Séoul, Paris, Tokyo sont les titres des photographies de l’artiste coréen Kim Sang Soo. Les images, de grand format, apparaissent telles de vastes plages de tonalités chaudes ou froides, des aspirations colorées et abstraites puisées à partir de situations du quotidien. En effet, toute capacité d’enregistrement du réel propre à la photographie est niée au profit de la possibilité d’y installer un espace qui ne soit dédié qu’à l’errance du regard. On pourrait croire à une occurrence de plus du minimalisme ou à une version Zen de la photographie mais il n’en rien : le travail photographique de Kim Sang Soo s’est toujours fait en parallèle d’une activité de journaliste, engagement d’un discours critique face à un contexte politique et économique conservateur.
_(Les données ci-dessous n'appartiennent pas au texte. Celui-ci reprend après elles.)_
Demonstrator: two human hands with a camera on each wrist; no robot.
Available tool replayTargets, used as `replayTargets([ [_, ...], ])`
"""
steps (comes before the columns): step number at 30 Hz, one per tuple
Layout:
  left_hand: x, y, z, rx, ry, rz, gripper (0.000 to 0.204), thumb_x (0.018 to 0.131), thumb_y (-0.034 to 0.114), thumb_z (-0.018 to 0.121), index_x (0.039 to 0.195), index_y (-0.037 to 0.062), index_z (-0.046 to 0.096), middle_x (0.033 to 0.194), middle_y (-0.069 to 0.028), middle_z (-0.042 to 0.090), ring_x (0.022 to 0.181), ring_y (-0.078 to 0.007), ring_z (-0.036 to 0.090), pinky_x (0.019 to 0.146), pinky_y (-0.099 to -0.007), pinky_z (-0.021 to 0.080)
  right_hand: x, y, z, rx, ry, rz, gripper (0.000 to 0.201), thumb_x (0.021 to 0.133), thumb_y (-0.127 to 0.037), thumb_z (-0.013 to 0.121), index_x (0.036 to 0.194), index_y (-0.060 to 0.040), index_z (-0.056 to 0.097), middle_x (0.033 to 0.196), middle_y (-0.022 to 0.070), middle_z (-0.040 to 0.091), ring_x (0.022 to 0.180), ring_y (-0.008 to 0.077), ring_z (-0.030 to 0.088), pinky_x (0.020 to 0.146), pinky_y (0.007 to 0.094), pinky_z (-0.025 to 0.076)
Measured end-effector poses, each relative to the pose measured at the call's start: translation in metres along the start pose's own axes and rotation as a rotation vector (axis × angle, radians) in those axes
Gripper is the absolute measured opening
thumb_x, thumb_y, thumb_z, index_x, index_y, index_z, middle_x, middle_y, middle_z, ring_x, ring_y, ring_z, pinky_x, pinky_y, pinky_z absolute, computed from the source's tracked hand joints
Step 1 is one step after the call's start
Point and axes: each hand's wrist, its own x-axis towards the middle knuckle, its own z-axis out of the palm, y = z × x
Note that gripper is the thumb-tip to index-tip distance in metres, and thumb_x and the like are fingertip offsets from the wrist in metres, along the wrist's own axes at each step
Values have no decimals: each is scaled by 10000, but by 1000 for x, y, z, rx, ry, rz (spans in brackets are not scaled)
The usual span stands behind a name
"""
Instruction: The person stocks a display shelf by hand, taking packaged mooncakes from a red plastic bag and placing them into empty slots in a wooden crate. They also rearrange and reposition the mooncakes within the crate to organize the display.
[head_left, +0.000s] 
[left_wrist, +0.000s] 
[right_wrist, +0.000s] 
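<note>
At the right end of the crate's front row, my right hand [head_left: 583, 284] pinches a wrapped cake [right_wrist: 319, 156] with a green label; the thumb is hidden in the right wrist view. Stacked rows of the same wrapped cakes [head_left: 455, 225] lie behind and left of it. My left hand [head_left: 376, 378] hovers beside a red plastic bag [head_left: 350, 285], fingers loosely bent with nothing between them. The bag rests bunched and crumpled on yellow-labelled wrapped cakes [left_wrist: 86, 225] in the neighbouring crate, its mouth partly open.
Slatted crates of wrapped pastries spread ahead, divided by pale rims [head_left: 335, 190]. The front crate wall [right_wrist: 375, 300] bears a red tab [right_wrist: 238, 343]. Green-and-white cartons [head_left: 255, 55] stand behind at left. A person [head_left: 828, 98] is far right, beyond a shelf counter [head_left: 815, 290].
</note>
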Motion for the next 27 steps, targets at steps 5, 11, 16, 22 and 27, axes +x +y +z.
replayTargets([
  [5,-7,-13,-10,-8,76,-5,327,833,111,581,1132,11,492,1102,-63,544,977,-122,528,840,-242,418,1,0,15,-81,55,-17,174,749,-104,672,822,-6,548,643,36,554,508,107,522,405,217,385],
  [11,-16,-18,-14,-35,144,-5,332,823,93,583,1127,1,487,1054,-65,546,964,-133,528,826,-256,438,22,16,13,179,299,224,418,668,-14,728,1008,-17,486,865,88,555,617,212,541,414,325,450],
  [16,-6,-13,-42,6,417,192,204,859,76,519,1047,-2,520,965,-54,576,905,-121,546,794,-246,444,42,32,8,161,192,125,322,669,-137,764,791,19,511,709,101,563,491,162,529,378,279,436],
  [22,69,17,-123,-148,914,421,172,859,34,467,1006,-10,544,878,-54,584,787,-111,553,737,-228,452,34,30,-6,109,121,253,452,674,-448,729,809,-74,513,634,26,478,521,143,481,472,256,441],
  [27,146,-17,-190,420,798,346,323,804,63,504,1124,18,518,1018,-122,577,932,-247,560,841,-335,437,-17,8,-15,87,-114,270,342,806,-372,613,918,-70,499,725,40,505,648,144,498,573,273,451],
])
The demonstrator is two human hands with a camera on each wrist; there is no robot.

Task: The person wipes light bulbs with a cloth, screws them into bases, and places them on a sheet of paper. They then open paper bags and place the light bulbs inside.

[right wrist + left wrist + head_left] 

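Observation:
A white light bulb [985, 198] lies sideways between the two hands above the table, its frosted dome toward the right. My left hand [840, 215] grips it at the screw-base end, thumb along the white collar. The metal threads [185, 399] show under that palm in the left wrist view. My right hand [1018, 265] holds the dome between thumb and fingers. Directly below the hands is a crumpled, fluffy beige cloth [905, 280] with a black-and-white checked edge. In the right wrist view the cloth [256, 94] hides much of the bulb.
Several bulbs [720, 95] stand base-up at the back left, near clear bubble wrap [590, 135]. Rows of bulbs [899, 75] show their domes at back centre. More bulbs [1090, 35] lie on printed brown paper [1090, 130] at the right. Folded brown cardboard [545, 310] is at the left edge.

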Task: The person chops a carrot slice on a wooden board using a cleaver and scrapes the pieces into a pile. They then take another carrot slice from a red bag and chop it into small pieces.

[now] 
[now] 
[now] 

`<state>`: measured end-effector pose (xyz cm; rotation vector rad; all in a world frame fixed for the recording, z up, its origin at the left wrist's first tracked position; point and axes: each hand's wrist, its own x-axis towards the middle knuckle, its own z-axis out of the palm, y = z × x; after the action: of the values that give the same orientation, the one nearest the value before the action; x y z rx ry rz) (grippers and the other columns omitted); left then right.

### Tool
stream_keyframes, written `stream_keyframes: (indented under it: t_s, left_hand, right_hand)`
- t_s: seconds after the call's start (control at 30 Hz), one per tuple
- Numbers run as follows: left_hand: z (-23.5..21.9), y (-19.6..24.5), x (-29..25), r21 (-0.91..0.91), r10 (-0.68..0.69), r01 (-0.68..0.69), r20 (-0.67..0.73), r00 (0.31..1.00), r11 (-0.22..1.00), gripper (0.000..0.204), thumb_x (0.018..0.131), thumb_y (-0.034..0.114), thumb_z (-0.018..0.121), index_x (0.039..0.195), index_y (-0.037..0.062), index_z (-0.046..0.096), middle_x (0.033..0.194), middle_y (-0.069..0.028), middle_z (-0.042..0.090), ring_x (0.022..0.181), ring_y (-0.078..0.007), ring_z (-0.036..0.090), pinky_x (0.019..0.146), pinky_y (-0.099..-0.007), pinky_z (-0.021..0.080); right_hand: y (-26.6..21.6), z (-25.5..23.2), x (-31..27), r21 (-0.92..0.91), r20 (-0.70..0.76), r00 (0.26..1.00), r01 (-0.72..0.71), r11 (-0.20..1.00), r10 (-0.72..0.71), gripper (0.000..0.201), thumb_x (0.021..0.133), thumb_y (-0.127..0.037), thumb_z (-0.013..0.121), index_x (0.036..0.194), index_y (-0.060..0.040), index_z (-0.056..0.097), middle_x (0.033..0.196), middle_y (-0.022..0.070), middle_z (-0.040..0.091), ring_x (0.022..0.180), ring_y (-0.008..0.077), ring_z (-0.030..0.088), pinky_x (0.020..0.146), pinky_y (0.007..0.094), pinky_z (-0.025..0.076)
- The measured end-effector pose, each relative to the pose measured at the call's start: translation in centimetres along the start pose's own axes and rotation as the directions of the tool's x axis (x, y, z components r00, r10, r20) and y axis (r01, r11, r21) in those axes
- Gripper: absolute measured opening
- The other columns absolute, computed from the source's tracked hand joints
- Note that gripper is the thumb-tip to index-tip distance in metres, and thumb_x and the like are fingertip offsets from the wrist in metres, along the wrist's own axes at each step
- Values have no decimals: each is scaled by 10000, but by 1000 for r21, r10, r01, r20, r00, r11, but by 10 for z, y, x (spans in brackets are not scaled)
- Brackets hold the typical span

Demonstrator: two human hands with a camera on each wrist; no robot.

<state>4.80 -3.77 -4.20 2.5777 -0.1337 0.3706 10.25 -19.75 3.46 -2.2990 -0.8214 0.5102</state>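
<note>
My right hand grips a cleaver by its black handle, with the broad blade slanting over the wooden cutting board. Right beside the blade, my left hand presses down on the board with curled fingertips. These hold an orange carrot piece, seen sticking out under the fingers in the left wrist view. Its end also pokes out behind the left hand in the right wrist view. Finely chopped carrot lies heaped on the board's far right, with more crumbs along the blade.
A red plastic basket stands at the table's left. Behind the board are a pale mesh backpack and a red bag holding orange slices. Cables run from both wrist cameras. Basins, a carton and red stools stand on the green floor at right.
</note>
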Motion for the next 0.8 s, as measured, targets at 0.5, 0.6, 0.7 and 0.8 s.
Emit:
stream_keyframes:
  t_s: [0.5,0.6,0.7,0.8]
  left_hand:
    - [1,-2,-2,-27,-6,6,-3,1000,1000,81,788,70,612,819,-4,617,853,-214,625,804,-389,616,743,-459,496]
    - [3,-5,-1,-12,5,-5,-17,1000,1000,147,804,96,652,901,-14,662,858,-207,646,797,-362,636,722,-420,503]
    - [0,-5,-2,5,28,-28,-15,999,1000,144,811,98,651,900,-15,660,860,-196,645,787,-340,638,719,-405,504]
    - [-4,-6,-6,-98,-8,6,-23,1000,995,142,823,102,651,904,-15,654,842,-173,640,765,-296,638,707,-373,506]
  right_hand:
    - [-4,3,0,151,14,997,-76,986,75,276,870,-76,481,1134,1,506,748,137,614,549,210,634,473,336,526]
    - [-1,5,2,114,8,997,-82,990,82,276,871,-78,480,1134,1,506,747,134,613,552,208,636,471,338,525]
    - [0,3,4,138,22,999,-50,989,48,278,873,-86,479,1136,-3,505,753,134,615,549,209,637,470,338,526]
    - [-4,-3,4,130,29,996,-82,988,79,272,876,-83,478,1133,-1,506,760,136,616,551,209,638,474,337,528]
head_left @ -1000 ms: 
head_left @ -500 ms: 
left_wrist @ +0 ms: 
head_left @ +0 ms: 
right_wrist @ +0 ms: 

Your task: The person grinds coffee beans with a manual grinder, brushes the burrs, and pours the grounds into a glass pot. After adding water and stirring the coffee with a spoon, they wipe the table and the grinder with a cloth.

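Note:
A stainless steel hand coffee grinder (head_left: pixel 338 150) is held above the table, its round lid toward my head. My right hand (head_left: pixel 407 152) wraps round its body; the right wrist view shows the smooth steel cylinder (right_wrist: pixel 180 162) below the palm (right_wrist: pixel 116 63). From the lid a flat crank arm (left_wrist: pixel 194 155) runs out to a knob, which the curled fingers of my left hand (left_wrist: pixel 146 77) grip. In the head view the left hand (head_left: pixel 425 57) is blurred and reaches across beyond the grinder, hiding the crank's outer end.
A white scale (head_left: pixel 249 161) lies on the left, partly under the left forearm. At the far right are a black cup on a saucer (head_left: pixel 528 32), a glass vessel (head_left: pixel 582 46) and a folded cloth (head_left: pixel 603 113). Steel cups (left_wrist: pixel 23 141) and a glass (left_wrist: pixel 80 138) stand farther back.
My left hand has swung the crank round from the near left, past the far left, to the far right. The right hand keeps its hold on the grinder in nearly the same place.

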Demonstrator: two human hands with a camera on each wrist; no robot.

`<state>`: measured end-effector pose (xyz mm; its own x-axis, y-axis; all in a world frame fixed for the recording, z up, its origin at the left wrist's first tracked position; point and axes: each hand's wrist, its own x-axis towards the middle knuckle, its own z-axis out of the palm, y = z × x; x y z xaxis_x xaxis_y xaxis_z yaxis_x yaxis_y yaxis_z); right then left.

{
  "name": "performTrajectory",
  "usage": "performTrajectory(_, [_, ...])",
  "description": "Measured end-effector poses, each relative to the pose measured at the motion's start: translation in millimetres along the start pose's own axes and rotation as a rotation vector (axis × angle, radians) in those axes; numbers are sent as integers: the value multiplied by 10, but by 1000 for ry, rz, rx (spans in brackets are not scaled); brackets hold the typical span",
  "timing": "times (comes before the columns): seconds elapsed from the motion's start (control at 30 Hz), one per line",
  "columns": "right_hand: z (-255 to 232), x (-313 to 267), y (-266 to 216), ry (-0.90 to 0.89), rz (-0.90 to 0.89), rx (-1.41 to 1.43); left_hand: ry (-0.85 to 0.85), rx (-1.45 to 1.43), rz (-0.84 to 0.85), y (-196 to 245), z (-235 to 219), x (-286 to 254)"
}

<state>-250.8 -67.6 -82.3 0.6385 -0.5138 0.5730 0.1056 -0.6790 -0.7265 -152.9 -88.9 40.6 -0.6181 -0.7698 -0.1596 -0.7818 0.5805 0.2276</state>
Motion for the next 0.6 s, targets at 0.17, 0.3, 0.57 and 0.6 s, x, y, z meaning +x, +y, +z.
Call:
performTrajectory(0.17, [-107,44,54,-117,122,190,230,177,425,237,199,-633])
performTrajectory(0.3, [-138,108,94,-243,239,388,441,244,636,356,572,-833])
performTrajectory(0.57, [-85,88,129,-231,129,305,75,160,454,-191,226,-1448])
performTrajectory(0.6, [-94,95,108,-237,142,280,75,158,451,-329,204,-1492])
C’est là, semble-t-il, une différence nodale avec l’art politisé occidental : alors que la question du document photographique confère un relais tangible à la pensée, l’artiste coréen privilégie l’espace photographique comme la possibilité d’un point de vue intériorisé sur le monde, l’intervalle entre deux mots sans lequel aucune parole n’est possible.

La question de l’abstraction et au travers elle, celle du monochrome, traverse tout l’art moderne et contemporain de la Corée et reste étroitement liée à l’histoire de celle-ci. C’est en premier lieu via le japon, à l’heure de la colonisation du territoire coréen par ce dernier, que se diffusent les œuvres de l’avant-garde européenne. Le monochrome est tout d’abord signe de modernité et de rupture totale avec la tradition figurative.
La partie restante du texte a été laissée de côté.